Cool I'm safe except for tuna. We eat a lot of canned tuna. I don't think I could afford bluefin.
I would like to try fresh mako one day in my life.


----------



## KyDawg (Aug 14, 2019)

I am in good shape. I just wish they had included any imported fish that are farmed.


----------



## Dustin Pate (Aug 14, 2019)

Love some smoked king dip.


----------



## kingfish (Aug 14, 2019)

When my buddies and I fish the Bahamas late afternoon tuna bite out of Hope Town, the first couple of Blackfin don't even make it off the boat.  Then after we get cleaned up, we hit the fresh tuna as an appetizer before we head out for dinner.  Been doing it for over 25 years and no ill effects.


----------



## pottydoc (Aug 15, 2019)

Besides the farm raised stuff he’s pretty much full of it.

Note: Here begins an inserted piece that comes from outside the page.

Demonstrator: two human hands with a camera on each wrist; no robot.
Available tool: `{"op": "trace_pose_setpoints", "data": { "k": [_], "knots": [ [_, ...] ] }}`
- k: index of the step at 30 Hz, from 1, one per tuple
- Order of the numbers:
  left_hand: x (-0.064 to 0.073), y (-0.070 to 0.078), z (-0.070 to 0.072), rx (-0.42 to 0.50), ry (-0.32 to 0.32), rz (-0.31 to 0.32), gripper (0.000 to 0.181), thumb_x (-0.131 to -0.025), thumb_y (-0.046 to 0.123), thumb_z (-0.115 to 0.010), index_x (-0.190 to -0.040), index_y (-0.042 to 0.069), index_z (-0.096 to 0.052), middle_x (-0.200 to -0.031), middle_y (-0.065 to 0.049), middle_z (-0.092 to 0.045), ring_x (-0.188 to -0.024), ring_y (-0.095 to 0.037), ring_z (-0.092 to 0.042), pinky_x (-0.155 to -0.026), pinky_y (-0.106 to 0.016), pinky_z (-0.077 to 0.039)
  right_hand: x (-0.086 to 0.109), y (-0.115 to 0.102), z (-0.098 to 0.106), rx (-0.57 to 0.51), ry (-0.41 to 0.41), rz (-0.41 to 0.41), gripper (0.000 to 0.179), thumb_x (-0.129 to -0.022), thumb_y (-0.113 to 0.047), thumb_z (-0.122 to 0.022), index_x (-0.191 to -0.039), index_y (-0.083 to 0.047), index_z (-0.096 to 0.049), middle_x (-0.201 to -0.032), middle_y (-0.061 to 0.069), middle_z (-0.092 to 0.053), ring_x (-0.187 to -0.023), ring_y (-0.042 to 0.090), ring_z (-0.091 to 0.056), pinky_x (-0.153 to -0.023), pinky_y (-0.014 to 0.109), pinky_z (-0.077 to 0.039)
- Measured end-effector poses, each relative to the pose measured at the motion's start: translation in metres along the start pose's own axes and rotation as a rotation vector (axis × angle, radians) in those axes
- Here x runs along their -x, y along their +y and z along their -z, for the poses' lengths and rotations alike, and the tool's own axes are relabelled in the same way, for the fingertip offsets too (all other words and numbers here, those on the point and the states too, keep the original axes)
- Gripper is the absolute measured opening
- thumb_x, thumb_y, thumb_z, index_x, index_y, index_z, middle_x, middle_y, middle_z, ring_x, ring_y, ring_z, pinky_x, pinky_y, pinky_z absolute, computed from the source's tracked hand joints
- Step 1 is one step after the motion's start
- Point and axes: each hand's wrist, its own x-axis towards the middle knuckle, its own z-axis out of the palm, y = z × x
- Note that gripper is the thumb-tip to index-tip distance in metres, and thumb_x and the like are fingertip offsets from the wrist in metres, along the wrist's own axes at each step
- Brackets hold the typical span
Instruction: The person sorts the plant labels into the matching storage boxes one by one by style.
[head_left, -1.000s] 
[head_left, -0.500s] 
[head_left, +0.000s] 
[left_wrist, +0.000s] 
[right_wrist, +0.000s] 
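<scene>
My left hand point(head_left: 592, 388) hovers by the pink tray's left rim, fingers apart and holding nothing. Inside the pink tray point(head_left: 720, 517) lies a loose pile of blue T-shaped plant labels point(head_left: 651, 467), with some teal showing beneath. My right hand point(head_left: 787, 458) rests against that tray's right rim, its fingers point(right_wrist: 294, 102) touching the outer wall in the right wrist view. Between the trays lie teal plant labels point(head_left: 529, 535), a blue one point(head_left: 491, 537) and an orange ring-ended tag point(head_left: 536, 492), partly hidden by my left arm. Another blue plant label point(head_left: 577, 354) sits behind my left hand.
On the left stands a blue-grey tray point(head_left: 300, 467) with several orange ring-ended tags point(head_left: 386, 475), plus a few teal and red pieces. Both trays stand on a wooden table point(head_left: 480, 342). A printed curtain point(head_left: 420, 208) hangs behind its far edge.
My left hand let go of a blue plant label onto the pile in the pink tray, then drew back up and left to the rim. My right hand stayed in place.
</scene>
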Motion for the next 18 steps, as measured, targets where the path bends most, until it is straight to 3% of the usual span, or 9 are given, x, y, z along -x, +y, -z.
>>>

The others all contain some mercury, but unless you’re eating a pile of it over a long period, it’s not going to hurt you. That info is really easy to find. You’ll also see some pregnant mom warnings, but for the most part, none of us will ever eat enough of any of those fish to hurt us.


----------



## pottydoc (Aug 15, 2019)

kingfish said:


> When my buddies and I fish the Bahamas late afternoon tuna bite out of Hope Town, the first couple of Blackfin don't even make it off the boat.  Then after we get cleaned up, we hit the fresh tuna as an appetizer before we head out for dinner.  Been doing it for over 25 years and no ill effects.


Ahhh, a man after my own heart. Ain’t nothing better than fresh black fin. For sashimi, I like them better than the yellows.


----------



## dwhee87 (Aug 18, 2019)

pottydoc said:


> Besides the farm raised stuff he’s pretty much full of it. The others all contain some mercury, but unless you’re eating a pile of it over a long period, it’s not going to hurt you. That info is really easy to find. You’ll also see some pregnant mom warnings, but for the most part, none of us will ever eat enough of any of those fish to hurt us.



Agreed.


----------



## nkbigdog (Sep 12, 2019)

Standard must have on the boat, Soy Sauce and Wasabi paste when going after Yellow Fin Tuna..That was standard for raw tuna eating..Loved it


----------